AVAILABLE DATA:
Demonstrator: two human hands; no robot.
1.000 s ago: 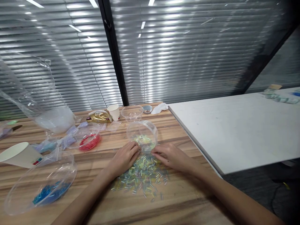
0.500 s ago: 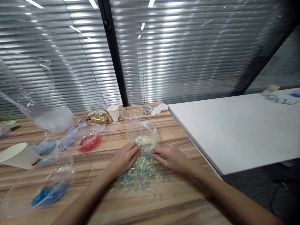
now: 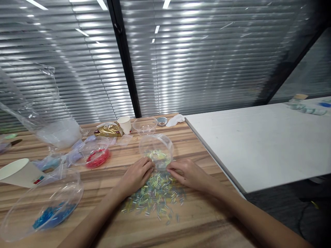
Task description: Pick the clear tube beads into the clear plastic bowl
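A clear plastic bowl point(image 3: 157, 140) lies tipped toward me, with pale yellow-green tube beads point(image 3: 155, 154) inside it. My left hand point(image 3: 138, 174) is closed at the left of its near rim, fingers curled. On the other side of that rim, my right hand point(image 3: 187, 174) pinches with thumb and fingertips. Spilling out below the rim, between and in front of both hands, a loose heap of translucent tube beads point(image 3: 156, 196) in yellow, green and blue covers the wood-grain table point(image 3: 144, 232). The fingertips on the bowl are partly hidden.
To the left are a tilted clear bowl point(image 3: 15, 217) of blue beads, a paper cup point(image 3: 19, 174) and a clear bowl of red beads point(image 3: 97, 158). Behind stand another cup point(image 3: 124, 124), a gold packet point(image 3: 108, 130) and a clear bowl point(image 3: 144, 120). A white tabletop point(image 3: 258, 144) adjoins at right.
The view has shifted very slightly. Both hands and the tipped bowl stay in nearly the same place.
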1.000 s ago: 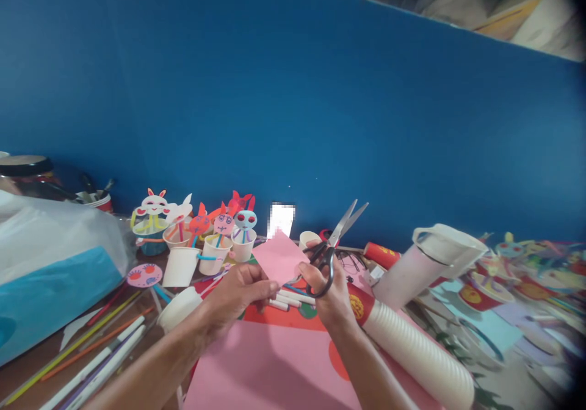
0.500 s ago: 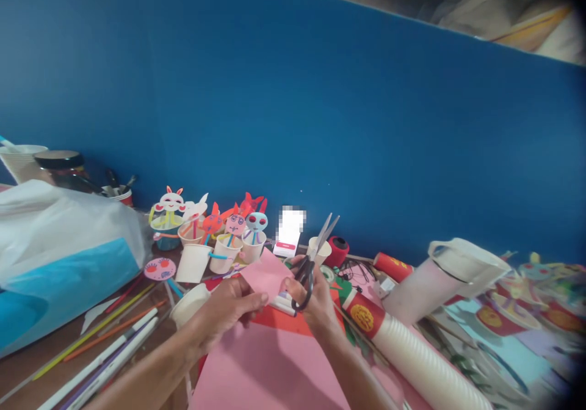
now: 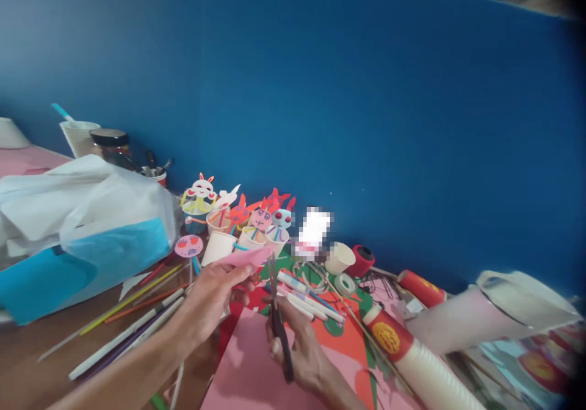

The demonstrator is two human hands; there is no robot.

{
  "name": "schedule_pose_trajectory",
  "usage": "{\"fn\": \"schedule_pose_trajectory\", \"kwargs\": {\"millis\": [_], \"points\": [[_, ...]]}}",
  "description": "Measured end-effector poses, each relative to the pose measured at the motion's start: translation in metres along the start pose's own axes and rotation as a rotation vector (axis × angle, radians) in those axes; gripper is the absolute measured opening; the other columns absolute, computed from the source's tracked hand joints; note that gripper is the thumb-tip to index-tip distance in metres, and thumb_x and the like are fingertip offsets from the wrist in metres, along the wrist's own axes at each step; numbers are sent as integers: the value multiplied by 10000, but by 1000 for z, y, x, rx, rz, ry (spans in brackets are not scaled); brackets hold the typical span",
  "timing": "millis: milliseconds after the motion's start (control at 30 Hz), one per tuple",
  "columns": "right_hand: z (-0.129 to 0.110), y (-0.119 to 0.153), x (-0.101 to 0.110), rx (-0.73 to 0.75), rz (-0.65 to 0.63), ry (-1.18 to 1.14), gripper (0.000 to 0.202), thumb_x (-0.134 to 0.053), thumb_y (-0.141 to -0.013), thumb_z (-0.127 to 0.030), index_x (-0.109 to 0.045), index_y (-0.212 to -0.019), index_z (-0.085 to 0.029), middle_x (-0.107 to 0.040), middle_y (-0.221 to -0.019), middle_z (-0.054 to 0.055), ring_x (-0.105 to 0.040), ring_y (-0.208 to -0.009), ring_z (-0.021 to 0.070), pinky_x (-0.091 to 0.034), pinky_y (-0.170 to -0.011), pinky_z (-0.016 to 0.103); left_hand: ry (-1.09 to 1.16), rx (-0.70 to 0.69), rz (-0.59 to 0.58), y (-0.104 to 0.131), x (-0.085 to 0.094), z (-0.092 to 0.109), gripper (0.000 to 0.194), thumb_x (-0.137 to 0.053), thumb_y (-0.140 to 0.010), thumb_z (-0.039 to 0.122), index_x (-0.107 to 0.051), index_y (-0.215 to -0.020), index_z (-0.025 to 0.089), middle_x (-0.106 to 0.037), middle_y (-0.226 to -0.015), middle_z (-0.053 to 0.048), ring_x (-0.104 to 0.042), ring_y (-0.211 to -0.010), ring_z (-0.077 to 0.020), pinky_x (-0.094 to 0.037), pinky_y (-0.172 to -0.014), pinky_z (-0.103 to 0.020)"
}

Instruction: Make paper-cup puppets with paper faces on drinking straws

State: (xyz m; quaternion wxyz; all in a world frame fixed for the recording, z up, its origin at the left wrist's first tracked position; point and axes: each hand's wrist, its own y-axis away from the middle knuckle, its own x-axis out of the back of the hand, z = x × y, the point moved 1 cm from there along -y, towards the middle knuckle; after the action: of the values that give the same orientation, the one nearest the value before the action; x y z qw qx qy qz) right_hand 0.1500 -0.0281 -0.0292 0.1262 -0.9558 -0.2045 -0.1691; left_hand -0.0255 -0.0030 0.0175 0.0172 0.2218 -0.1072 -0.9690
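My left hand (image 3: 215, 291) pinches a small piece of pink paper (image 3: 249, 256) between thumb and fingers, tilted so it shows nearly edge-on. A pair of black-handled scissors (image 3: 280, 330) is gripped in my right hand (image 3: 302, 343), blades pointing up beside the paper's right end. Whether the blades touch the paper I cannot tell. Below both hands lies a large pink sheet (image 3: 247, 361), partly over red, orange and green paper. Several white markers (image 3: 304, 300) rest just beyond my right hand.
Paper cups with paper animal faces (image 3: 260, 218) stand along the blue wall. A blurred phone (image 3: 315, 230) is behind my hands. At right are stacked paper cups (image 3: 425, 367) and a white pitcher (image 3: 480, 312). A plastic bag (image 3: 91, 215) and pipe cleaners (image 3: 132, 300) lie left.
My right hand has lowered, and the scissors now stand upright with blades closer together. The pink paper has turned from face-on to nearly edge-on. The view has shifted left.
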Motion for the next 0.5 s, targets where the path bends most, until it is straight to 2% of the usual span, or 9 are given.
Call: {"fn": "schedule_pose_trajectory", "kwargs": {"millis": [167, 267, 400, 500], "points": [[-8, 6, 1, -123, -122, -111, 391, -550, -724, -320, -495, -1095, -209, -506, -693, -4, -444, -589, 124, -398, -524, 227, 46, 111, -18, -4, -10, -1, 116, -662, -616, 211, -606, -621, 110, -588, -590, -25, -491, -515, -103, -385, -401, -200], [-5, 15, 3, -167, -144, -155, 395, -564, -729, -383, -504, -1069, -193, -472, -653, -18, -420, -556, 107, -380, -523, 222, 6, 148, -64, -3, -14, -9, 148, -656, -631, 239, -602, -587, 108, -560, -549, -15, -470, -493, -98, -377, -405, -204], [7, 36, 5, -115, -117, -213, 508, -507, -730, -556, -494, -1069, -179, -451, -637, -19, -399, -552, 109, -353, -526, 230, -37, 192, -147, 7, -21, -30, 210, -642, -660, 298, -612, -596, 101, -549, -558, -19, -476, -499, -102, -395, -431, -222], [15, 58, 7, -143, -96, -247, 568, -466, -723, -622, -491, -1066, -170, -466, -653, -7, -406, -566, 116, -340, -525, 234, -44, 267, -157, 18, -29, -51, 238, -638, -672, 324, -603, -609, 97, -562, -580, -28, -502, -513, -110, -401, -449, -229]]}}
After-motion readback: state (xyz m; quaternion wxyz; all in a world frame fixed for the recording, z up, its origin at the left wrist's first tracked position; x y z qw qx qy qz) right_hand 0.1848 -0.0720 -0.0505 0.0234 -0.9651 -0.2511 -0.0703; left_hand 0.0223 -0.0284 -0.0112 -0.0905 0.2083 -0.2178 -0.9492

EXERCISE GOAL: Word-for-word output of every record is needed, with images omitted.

COMPLETED EXERCISE:
Demonstrator: two human hands; no robot.
1.000 s ago: 
0.500 s ago: 
now: 
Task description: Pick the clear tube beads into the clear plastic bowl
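A clear plastic bowl point(image 3: 157, 140) lies tipped toward me, with pale yellow-green tube beads point(image 3: 155, 154) inside it. My left hand point(image 3: 138, 174) is closed at the left of its near rim, fingers curled. On the other side of that rim, my right hand point(image 3: 187, 174) pinches with thumb and fingertips. Spilling out below the rim, between and in front of both hands, a loose heap of translucent tube beads point(image 3: 156, 196) in yellow, green and blue covers the wood-grain table point(image 3: 144, 232). The fingertips on the bowl are partly hidden.
To the left are a tilted clear bowl point(image 3: 15, 217) of blue beads, a paper cup point(image 3: 19, 174) and a clear bowl of red beads point(image 3: 97, 158). Behind stand another cup point(image 3: 124, 124), a gold packet point(image 3: 108, 130) and a clear bowl point(image 3: 144, 120). A white tabletop point(image 3: 258, 144) adjoins at right.
The view has shifted very slightly. Both hands and the tipped bowl stay in nearly the same place.
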1.000 s ago: 
0.500 s ago: 
now: 

The demonstrator is two human hands; there is no robot.

{
  "name": "schedule_pose_trajectory",
  "usage": "{\"fn\": \"schedule_pose_trajectory\", \"kwargs\": {\"millis\": [_], \"points\": [[_, ...]]}}",
  "description": "Measured end-effector poses, each relative to the pose measured at the motion's start: translation in metres along the start pose's own axes and rotation as a rotation vector (axis × angle, radians) in those axes; gripper is the absolute measured opening; the other columns absolute, computed from the source's tracked hand joints; note that gripper is the thumb-tip to index-tip distance in metres, and thumb_x and the like are fingertip offsets from the wrist in metres, along the wrist's own axes at each step; numbers are sent as integers: the value multiplied by 10000, but by 1000 for z, y, x, rx, rz, ry (spans in brackets are not scaled); brackets hold the typical span",
  "timing": "millis: milliseconds after the motion's start (control at 30 Hz), one per tuple",
  "columns": "right_hand: z (-0.129 to 0.110), y (-0.119 to 0.153), x (-0.101 to 0.110), rx (-0.73 to 0.75), rz (-0.65 to 0.63), ry (-1.18 to 1.14), gripper (0.000 to 0.202), thumb_x (-0.134 to 0.053), thumb_y (-0.141 to -0.013), thumb_z (-0.127 to 0.030), index_x (-0.109 to 0.045), index_y (-0.212 to -0.019), index_z (-0.085 to 0.029), middle_x (-0.107 to 0.040), middle_y (-0.221 to -0.019), middle_z (-0.054 to 0.055), ring_x (-0.105 to 0.040), ring_y (-0.208 to -0.009), ring_z (-0.021 to 0.070), pinky_x (-0.091 to 0.034), pinky_y (-0.170 to -0.011), pinky_z (-0.016 to 0.103); left_hand: ry (-1.09 to 1.16), rx (-0.70 to 0.69), rz (-0.59 to 0.58), y (-0.104 to 0.131), x (-0.085 to 0.094), z (-0.092 to 0.109), gripper (0.000 to 0.194), thumb_x (-0.137 to 0.053), thumb_y (-0.140 to 0.010), thumb_z (-0.039 to 0.122), index_x (-0.107 to 0.051), index_y (-0.215 to -0.020), index_z (-0.025 to 0.089), middle_x (-0.106 to 0.037), middle_y (-0.226 to -0.015), middle_z (-0.053 to 0.048), ring_x (-0.104 to 0.042), ring_y (-0.211 to -0.010), ring_z (-0.077 to 0.020), pinky_x (-0.094 to 0.037), pinky_y (-0.172 to -0.014), pinky_z (-0.103 to 0.020)"
}

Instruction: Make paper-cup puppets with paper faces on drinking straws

State: (xyz m; quaternion wxyz; all in a world frame fixed for the recording, z up, its origin at the left wrist's first tracked position; point and axes: each hand's wrist, its own y-axis away from the middle knuckle, its own x-axis out of the back of the hand, z = x × y, the point moved 1 cm from there along -y, towards the middle knuckle; after the action: of the values that give the same orientation, the one nearest the value before the action; x y z qw qx qy qz) right_hand 0.1500 -0.0281 -0.0292 0.1262 -0.9558 -0.2045 -0.1691; left_hand -0.0255 -0.0030 0.0175 0.0172 0.2218 -0.1072 -0.9690
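My left hand (image 3: 215, 291) pinches a small piece of pink paper (image 3: 249, 256) between thumb and fingers, tilted so it shows nearly edge-on. A pair of black-handled scissors (image 3: 280, 330) is gripped in my right hand (image 3: 302, 343), blades pointing up beside the paper's right end. Whether the blades touch the paper I cannot tell. Below both hands lies a large pink sheet (image 3: 247, 361), partly over red, orange and green paper. Several white markers (image 3: 304, 300) rest just beyond my right hand.
Paper cups with paper animal faces (image 3: 260, 218) stand along the blue wall. A blurred phone (image 3: 315, 230) is behind my hands. At right are stacked paper cups (image 3: 425, 367) and a white pitcher (image 3: 480, 312). A plastic bag (image 3: 91, 215) and pipe cleaners (image 3: 132, 300) lie left.
My right hand has lowered, and the scissors now stand upright with blades closer together. The pink paper has turned from face-on to nearly edge-on. The view has shifted left.
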Motion for the next 0.5 s, targets where the path bends most, until it is straight to 2% of the usual span, or 9 are given.
Call: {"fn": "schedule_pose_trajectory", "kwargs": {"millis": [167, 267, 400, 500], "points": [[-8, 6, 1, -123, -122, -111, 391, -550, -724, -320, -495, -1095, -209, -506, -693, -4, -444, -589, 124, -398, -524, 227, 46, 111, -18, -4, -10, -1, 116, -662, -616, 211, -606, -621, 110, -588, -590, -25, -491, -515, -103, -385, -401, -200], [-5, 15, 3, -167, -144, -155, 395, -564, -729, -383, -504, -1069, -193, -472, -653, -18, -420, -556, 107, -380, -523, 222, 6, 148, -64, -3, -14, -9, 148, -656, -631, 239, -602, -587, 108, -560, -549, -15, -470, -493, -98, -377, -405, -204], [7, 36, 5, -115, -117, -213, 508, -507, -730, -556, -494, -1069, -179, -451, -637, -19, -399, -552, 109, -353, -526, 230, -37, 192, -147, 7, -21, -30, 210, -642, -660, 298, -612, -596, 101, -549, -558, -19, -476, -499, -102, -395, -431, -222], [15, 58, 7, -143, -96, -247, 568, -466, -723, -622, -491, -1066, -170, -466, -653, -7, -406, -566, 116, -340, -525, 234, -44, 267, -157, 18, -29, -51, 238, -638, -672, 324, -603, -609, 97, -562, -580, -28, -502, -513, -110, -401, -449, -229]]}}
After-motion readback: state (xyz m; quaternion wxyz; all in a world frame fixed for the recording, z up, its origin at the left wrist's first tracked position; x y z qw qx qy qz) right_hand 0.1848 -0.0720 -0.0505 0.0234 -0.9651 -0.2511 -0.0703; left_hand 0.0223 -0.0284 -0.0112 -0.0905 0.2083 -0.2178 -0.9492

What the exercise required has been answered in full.